Ramsey’s latest single, which is out today (Aug. 26), “Come Home With Me,” was born out of a need for more.

“‘Come Home With Me’ was written in 2020 during the lockdown,” she tells American Songwriter. “When I longed for unrestricted adventures I’d gone on in the past, with loved ones I was at the time not able to be close to. It’s about missing those people and places dearest to you.”

The song resembles the sound of your heart pining for more. It’s her superpower.

“I hope people feel a sense of joy from this song,” she says, “thinking about how fortunate we are to have community in our lives and people to share the ups and downs of the human experience with.”

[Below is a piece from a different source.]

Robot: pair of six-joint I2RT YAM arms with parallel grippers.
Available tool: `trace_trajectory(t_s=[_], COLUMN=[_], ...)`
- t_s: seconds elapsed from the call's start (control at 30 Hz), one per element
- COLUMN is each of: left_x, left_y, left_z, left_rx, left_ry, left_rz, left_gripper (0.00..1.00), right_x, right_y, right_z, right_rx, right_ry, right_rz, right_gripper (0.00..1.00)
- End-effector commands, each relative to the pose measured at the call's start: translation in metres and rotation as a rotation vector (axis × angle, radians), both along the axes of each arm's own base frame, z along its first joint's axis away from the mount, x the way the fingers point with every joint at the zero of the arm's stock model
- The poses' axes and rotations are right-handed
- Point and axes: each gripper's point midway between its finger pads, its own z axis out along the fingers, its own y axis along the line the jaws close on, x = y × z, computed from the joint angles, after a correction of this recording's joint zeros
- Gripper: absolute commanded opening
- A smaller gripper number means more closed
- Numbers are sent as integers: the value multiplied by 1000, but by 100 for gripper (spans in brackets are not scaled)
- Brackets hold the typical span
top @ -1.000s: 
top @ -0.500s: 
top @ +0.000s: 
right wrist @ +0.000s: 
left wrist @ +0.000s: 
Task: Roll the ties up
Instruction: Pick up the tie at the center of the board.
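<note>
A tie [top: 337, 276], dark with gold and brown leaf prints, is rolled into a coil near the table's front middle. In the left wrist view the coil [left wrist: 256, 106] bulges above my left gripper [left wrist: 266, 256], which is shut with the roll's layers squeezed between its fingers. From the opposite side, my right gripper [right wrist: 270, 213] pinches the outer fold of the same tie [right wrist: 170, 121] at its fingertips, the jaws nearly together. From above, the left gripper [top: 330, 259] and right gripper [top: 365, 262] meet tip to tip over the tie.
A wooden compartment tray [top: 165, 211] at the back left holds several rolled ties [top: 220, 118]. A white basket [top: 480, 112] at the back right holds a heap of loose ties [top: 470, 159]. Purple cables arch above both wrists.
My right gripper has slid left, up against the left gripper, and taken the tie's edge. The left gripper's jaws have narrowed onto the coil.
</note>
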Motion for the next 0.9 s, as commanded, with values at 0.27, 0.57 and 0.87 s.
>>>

In this way, there is interpretation to her music. Both mentally, physically, and spiritually. Subconsciously, effortless adoration pours into a glass of hope for more.

Ramsey says the line she loves most in the tune is: I’ll take you over bridges you’ve been dreaming about. 

Why?

“This line reminds me of my time spent in New York walking across the Brooklyn Bridge with a companion, unknown adventures awaiting us,” Ramsey offers. “To me, it represents the passages into the unknown we all face, and how if we can bring a buddy with us on the journey, it makes all the difference in the world.”

For Ramsey, songwriting has always begun with the music first, with instruments.

“For me,” she says, “songwriting has always started with the instruments. Playing piano from an early age, then guitar and other string instruments like mandolin and banjo, help put me in a state where my mind could be calm and meditative enough to explore and articulate emotions and experiences that could otherwise be difficult to put into words. The first songs I wrote would oftentimes be about nature, colors, and the feelings of love and freedom those things brought to me. But the music almost always came first. Music, then lyrics, and it’s still that way.”

Ramsey will release her next solo LP, Like A Dream, on which “Come Home With Me” appears, on September 23. And she will host a release show in Seattle’s famed theater, The Triple Door. There, she will showcase the musical touch she’s mastered after so many years of refinement.

“I write about the experiences I have or see in others, that are confusing, joyful, epic, or painful to process without the lens of music to help interpret them,” Ramsey says. “I love writing arrangements with warm, comforting soundscapes, lush harmonies that paint a visual picture in your head as you listen.”